• PROVIDED MATERIAL
== Segment start ==
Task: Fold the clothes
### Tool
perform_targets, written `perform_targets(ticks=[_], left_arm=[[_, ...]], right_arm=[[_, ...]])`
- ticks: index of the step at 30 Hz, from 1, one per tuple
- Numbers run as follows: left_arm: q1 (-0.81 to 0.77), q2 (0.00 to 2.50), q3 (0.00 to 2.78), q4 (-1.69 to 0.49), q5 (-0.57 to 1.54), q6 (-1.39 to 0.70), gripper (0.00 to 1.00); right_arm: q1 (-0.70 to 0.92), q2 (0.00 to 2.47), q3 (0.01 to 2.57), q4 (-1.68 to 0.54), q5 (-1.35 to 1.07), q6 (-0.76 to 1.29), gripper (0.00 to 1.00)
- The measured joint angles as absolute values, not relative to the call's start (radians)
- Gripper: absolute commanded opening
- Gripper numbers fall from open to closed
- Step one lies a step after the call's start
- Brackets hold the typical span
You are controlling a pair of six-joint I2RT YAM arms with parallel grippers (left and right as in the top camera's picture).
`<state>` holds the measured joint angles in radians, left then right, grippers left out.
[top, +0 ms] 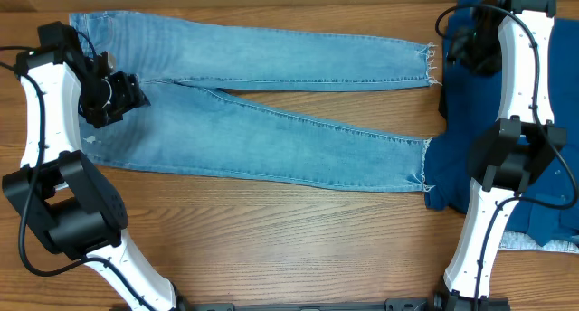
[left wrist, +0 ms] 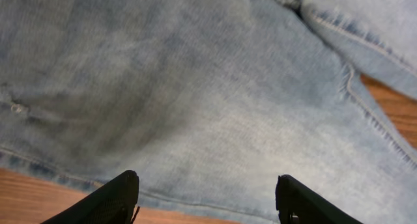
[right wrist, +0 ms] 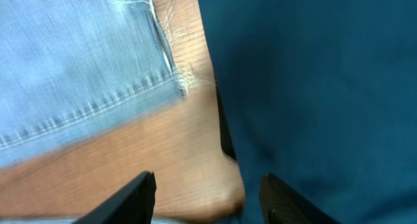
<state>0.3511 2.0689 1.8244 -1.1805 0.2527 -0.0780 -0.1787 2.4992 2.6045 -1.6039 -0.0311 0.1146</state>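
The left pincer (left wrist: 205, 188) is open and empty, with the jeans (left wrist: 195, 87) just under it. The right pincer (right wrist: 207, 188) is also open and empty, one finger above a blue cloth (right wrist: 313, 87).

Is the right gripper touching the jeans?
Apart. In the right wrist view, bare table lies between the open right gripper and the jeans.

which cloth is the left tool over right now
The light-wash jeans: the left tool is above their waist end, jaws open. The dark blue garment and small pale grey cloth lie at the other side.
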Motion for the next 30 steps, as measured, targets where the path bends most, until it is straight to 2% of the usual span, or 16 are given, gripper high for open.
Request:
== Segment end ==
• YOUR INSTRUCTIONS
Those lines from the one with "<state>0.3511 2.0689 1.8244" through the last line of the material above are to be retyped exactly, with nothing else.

• RESULT OF THIS EXERCISE
<state>0.3511 2.0689 1.8244 -1.1805 0.2527 -0.0780 -0.1787 2.4992 2.6045 -1.6039 -0.0311 0.1146</state>
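The left pincer (left wrist: 205, 188) is open and empty, with the jeans (left wrist: 195, 87) just under it. The right pincer (right wrist: 207, 188) is also open and empty, one finger above a blue cloth (right wrist: 313, 87).

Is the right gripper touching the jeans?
Apart. In the right wrist view, bare table lies between the open right gripper and the jeans.

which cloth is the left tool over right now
The light-wash jeans: the left tool is above their waist end, jaws open. The dark blue garment and small pale grey cloth lie at the other side.
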Motion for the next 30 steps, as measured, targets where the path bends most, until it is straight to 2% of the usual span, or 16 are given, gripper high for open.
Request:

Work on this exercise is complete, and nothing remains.